Kelima, competency standard for professional vocational teachers. Bila standar pertama adalah standarisasi proses pembelajaran, yang kelima adalah standarisasi dosennya. Artinya, dosen lembaga pendidikan vokasi tidak cukup dengan ijazah magister maupun doktor, apalagi bila magister dan doktornya bukan vokasional. Juga tidak cukup dengan sertifikasi dosen, tapi mesti memiliki sertifikasi sebagai pendidik vokasi. Dan, sertifikasi sebagai dosen vokasional ini yang belum kami temukan keberadaannya di Indonesia. Meski, mungkin secara khusus, ada lembaga pendidikan vokasi yang sudah mensyaratkan dosennya memiliki standar kompetensi dan sertifikasi sebagai vokasi.
Menghentikan Teriakan Slogan
Itulah lima standar minimal pendidikan vokasi oleh-oleh dari China. Mereka sudah menerapkan dan menjalankannya. Maka, hasilnya pun sangat luar biasa. Selain dihasilkan talenta unggul, juga inovasi teknologi tepat guna –yang keduanya sudah terbukti dapat menyokong pertumbuhan ekonomi dan penguatan perekonomian negara. Mereka sudah sangat pantas meneriakkan slogan ‘vokasi kuat dan menguatkan perekonomian negara’. Meski, pada pembukaan annual meeting kemarin tidak terdengar ada teriakkan semacam itu.

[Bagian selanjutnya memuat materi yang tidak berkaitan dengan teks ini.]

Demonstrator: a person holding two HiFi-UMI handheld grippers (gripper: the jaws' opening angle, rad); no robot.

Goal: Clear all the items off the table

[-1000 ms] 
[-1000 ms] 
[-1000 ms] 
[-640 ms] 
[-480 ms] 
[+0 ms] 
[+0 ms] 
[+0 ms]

Bagaimana dengan pengembangan pendidikan vokasi di Indonesia ke depannya? Inilah pekerjaan rumah presiden terpilih Prabowo Subianto. Kami harap Pak Prabowo memiliki perhatian besar terhadap pengembangan pendidikan vokasi, dan tidak salah memilih menteri pendidikannya agar bisa membuat kebijakan pengembangan pendidikan vokasi yang tepat. Sehingga saatnya nanti kita bisa menghentikan teriakan slogan ‘pendidikan vokasi kuat dan menguatkan Indonesia’ sambil mengepalkan tangan, dan menggantikannya dengan hasil karya nyata yang terukur dan terlihat.